Give back every record precisely.

-- EXERCISE INPUT follows --

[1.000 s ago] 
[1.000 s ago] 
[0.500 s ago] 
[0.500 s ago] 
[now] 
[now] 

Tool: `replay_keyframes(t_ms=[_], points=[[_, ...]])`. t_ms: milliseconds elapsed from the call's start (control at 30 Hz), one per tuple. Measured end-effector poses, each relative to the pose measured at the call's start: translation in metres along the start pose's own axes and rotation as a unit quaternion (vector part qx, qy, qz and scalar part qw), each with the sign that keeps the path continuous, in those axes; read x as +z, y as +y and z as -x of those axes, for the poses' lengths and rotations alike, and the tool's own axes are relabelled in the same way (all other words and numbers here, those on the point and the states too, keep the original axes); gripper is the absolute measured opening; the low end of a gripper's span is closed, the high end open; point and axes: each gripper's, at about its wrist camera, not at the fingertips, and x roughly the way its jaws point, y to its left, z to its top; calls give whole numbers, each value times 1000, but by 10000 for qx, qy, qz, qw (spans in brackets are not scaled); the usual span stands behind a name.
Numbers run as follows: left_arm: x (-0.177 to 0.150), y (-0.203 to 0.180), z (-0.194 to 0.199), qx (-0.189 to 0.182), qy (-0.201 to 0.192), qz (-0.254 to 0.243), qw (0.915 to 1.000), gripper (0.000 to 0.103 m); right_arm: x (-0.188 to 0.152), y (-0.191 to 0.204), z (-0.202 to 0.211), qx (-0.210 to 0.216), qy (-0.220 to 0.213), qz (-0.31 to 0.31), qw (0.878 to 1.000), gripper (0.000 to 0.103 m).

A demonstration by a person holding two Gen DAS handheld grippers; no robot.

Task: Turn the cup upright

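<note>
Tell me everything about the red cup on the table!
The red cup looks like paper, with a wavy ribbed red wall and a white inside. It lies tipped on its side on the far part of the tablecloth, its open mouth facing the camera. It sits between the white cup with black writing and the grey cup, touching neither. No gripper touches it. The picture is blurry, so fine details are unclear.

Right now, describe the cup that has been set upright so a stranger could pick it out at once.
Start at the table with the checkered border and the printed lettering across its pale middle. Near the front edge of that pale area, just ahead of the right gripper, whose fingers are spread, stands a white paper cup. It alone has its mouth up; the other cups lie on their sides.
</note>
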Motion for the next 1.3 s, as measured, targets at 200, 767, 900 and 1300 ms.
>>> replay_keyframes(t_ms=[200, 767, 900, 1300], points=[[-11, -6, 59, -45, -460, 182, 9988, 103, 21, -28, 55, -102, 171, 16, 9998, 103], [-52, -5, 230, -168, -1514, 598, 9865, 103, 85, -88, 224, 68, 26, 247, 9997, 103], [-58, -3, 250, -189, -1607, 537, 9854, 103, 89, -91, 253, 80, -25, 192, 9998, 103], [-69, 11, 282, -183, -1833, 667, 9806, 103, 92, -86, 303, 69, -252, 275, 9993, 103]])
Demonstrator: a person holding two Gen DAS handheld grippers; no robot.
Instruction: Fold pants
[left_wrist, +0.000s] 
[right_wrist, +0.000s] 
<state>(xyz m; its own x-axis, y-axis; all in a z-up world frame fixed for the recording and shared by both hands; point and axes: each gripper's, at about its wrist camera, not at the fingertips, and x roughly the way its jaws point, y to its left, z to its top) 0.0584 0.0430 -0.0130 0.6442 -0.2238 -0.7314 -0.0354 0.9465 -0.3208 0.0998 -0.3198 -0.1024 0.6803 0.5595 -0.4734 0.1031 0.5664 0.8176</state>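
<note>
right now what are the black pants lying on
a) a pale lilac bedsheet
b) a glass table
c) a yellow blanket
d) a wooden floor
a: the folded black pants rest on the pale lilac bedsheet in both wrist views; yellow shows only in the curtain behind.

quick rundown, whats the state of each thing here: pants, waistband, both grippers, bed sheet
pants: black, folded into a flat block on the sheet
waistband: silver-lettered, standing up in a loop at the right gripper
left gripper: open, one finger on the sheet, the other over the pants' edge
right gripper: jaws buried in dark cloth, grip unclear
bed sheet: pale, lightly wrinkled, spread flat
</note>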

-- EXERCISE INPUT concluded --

● EXPECTED ANSWER:
[1.000 s ago] 
[1.000 s ago] 
[0.500 s ago] 
[0.500 s ago] 
[now] 
[now] 

Tool: `replay_keyframes(t_ms=[_], points=[[_, ...]])`. t_ms: milliseconds elapsed from the call's start (control at 30 Hz), one per tuple. Measured end-effector poses, each relative to the pose measured at the call's start: translation in metres along the start pose's own axes and rotation as a unit quaternion (vector part qx, qy, qz and scalar part qw), each with the sign that keeps the path continuous, in those axes; read x as +z, y as +y and z as -x of those axes, for the poses' lengths and rotations alike, and the tool's own axes are relabelled in the same way (all other words and numbers here, those on the point and the states too, keep the original axes); gripper is the absolute measured opening; the low end of a gripper's span is closed, the high end open; point and axes: each gripper's, at about its wrist camera, not at the fingertips, and x roughly the way its jaws point, y to its left, z to its top; calls give whole numbers, each value times 1000, but by 10000 for qx, qy, qz, qw (spans in brackets are not scaled); the usual span stands behind a name.
Numbers run as follows: left_arm: x (-0.177 to 0.150), y (-0.203 to 0.180), z (-0.194 to 0.199), qx (-0.189 to 0.182), qy (-0.201 to 0.192), qz (-0.254 to 0.243), qw (0.915 to 1.000), gripper (0.000 to 0.103 m); right_arm: x (-0.188 to 0.152), y (-0.191 to 0.204), z (-0.202 to 0.211), qx (-0.210 to 0.216), qy (-0.220 to 0.213), qz (-0.31 to 0.31), qw (0.878 to 1.000), gripper (0.000 to 0.103 m).

A demonstration by a person holding two Gen DAS handheld grippers; no robot.

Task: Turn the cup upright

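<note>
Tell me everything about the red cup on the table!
The red cup looks like paper, with a wavy ribbed red wall and a white inside. It lies tipped on its side on the far part of the tablecloth, its open mouth facing the camera. It sits between the white cup with black writing and the grey cup, touching neither. No gripper touches it. The picture is blurry, so fine details are unclear.

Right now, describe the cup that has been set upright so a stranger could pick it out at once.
Start at the table with the checkered border and the printed lettering across its pale middle. Near the front edge of that pale area, just ahead of the right gripper, whose fingers are spread, stands a white paper cup. It alone has its mouth up; the other cups lie on their sides.
</note>
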Motion for the next 1.3 s, as measured, targets at 200, 767, 900 and 1300 ms.
>>> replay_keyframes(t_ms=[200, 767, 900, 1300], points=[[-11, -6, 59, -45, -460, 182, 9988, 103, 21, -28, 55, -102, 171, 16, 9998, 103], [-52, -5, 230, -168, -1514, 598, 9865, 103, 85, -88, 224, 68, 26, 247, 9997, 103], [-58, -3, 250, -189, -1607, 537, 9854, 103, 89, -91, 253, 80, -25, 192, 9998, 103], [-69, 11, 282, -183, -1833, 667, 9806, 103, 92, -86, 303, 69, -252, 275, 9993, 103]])
Demonstrator: a person holding two Gen DAS handheld grippers; no robot.
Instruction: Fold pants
[left_wrist, +0.000s] 
[right_wrist, +0.000s] 
<state>(xyz m; its own x-axis, y-axis; all in a z-up world frame fixed for the recording and shared by both hands; point and axes: each gripper's, at about its wrist camera, not at the fingertips, and x roughly the way its jaws point, y to its left, z to its top) 0.0584 0.0430 -0.0130 0.6442 -0.2238 -0.7314 -0.0354 0.9465 -0.3208 0.0998 -0.3198 -0.1024 0.6803 0.5595 -0.4734 0.1031 0.5664 0.8176</state>
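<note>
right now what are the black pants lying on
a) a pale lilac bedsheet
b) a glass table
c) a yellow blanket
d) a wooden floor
a: the folded black pants rest on the pale lilac bedsheet in both wrist views; yellow shows only in the curtain behind.

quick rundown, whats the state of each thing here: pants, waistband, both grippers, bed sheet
pants: black, folded into a flat block on the sheet
waistband: silver-lettered, standing up in a loop at the right gripper
left gripper: open, one finger on the sheet, the other over the pants' edge
right gripper: jaws buried in dark cloth, grip unclear
bed sheet: pale, lightly wrinkled, spread flat
</note>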

No more output is needed here.